Task requirements: Once you reach the line containing "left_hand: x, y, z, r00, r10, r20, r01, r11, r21" in the data below, restate each line word for word up to and including the one containing "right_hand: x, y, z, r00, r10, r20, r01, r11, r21".

-- Recorded data follows --

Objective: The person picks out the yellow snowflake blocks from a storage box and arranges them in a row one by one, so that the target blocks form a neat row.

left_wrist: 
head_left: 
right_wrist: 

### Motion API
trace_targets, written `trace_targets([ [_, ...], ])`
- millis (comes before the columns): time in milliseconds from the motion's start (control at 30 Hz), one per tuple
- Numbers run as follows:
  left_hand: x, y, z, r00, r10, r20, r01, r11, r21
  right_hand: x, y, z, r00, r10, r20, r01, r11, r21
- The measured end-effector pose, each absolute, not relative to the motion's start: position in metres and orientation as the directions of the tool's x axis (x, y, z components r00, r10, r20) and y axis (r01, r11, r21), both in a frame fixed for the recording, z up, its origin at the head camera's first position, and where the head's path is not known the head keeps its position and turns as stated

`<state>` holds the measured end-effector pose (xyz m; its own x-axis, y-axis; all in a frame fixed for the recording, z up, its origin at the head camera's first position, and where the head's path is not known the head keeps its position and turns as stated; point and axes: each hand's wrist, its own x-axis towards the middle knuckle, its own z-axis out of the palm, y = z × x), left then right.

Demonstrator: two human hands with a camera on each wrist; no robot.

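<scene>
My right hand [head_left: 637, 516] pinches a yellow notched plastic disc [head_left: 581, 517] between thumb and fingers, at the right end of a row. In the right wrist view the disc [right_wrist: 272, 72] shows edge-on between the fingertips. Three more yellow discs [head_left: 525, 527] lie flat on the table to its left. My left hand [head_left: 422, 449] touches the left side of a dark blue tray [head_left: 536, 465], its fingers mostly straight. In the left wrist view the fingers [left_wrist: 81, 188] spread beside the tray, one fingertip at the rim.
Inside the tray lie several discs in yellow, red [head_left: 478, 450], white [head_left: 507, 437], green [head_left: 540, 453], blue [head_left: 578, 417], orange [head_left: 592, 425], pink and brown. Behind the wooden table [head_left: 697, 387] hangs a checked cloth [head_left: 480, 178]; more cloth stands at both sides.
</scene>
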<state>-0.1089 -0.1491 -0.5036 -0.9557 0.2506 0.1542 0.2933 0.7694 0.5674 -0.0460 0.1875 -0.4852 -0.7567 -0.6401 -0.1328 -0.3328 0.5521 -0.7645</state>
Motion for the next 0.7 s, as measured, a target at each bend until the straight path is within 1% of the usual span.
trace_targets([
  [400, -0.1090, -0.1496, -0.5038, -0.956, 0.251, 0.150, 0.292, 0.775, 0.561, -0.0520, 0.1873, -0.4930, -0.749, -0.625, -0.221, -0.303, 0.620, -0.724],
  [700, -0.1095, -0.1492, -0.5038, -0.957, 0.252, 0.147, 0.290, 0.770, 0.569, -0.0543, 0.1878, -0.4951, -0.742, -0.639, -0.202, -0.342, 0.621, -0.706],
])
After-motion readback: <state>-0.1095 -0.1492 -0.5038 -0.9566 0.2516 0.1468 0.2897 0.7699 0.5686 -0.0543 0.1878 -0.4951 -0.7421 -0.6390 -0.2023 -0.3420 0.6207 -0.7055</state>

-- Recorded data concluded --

Answer space:
  left_hand: x, y, z, r00, r10, r20, r01, r11, r21
  right_hand: x, y, z, r00, r10, r20, r01, r11, r21

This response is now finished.